Dataset records –
☆ ☆ ☆ ☆ ☆
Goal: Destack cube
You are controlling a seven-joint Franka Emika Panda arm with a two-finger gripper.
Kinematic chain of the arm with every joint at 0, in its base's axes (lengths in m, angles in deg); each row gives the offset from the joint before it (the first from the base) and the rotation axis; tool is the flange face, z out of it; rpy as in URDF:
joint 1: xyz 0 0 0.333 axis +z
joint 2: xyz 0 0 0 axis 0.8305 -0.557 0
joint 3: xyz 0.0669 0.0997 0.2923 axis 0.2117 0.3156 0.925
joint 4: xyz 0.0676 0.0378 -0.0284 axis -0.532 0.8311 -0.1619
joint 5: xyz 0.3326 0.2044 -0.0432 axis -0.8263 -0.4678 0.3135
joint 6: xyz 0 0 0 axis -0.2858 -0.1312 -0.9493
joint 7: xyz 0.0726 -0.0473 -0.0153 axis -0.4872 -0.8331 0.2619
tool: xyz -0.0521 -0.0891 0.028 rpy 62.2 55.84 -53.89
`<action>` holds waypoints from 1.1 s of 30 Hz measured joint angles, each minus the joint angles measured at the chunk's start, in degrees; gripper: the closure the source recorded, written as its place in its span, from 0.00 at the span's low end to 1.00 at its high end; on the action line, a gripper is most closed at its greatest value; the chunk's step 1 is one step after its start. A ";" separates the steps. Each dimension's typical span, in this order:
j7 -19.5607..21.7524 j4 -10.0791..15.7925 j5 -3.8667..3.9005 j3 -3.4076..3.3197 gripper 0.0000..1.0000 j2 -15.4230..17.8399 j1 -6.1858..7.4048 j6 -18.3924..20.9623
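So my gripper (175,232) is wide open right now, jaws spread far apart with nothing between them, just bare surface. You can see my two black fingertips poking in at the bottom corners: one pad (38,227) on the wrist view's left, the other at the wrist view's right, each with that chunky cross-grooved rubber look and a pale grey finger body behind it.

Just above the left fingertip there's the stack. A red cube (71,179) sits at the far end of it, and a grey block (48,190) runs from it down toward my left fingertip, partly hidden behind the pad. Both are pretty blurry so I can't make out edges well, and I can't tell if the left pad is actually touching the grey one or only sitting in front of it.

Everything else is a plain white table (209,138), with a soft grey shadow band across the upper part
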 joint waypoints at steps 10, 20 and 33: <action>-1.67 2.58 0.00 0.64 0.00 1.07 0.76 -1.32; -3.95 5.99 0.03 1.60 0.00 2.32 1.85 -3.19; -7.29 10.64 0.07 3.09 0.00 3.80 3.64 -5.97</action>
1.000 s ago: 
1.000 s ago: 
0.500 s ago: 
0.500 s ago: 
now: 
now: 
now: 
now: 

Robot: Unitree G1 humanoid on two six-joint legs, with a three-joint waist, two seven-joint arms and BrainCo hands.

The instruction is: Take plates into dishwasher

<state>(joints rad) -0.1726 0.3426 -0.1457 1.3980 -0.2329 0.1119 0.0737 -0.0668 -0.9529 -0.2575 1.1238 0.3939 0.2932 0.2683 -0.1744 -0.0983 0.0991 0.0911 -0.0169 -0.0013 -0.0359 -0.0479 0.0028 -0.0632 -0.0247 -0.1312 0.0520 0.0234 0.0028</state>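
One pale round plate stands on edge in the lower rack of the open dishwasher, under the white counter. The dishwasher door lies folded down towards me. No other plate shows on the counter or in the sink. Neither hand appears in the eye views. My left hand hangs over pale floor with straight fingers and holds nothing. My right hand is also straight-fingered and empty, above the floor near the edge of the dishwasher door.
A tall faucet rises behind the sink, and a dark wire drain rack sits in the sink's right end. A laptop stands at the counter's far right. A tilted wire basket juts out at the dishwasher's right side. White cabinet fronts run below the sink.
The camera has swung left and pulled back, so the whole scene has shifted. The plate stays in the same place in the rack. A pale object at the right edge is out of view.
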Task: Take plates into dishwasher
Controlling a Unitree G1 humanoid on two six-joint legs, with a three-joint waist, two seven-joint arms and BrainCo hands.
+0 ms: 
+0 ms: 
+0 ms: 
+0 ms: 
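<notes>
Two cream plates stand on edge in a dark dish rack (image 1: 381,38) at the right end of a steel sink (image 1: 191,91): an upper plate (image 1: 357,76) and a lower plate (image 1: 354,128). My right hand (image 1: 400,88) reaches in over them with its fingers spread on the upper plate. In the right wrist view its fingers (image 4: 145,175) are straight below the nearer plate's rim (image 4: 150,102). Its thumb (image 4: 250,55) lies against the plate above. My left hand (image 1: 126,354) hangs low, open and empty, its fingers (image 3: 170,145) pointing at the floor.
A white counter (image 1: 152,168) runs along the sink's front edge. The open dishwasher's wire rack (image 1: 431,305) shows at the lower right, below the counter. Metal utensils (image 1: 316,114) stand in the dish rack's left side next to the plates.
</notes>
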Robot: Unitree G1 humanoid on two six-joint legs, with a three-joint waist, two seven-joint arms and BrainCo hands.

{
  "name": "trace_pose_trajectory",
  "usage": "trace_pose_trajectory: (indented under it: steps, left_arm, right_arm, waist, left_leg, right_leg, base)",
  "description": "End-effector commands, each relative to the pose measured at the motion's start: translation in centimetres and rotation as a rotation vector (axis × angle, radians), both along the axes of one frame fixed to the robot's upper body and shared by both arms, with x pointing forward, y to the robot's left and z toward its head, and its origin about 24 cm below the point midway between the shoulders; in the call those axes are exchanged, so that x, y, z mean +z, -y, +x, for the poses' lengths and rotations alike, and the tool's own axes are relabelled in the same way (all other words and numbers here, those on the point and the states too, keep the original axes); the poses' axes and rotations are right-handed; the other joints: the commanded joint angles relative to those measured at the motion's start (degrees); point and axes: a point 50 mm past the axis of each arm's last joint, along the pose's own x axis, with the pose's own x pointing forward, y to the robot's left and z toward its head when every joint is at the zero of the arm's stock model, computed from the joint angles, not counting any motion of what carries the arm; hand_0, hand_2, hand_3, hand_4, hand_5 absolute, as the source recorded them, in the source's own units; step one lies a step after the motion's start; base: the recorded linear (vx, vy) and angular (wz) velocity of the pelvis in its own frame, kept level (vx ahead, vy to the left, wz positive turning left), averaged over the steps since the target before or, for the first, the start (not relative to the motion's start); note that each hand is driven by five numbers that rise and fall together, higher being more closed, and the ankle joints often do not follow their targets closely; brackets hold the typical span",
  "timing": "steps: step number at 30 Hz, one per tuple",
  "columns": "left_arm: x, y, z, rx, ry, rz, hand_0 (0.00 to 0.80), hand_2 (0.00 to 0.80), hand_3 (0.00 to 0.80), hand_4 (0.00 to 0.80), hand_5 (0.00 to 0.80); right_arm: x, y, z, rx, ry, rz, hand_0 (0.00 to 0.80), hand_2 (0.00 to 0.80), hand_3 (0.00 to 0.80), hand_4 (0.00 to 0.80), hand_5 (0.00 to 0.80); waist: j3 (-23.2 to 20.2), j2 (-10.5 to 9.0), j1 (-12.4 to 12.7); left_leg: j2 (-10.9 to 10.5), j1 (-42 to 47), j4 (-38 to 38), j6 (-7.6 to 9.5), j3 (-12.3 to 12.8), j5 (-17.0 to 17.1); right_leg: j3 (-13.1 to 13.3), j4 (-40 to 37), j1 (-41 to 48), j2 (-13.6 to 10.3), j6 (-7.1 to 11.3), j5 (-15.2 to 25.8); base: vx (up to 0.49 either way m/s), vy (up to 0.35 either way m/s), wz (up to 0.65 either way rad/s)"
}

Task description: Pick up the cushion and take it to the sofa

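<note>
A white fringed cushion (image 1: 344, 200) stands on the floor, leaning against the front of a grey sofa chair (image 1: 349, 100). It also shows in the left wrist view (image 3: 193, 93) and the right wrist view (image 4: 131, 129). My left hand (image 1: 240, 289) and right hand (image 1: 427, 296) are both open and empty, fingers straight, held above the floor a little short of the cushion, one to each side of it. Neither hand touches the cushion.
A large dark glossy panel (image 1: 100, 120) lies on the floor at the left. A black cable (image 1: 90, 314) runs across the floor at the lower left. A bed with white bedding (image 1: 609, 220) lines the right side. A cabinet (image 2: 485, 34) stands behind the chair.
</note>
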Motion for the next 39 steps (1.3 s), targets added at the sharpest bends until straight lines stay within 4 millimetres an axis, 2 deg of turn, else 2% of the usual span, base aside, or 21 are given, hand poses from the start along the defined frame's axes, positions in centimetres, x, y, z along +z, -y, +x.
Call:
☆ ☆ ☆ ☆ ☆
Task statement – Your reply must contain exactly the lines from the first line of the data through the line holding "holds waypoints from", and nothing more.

Task result –
Goal: Destack cube
You are controlling a seven-joint Franka Emika Panda arm with a two-finger gripper.
Kinematic chain of the arm with every joint at 0, in its base's axes (lengths in m, angles in deg); each row gives the offset from the joint before it (the first from the base) and the rotation axis; tool is the flange face, z out of it; rpy as in URDF:
joint 1: xyz 0 0 0.333 axis +z
joint 2: xyz 0 0 0 axis 0.8305 -0.557 0
joint 3: xyz 0.0669 0.0997 0.2923 axis 0.2117 0.3156 0.925
joint 4: xyz 0.0676 0.0378 -0.0284 axis -0.532 0.8311 -0.1619
joint 5: xyz 0.3326 0.2044 -0.0432 axis -0.8263 -0.4678 0.3135
joint 6: xyz 0 0 0 axis -0.2858 -0.1312 -0.9493
joint 7: xyz 0.0726 -0.0473 -0.0153 axis -0.4872 -0.8331 0.2619
tool: xyz -0.0521 -0.0891 0.028 rpy 62.2 55.84 -53.89
`<action>` holds waypoints from 1.1 s of 30 Hz measured joint angles, each minus the joint angles measured at the chunk's start, in degrees; gripper: the closure the source recorded, written as its place in its span, from 0.00 at the span's low end to 1.00 at its high end; on the action line, a gripper is most closed at its greatest value; the chunk's step 1 is one step after its start. A ";" separates the steps. Each dimension's typical span, in this order:

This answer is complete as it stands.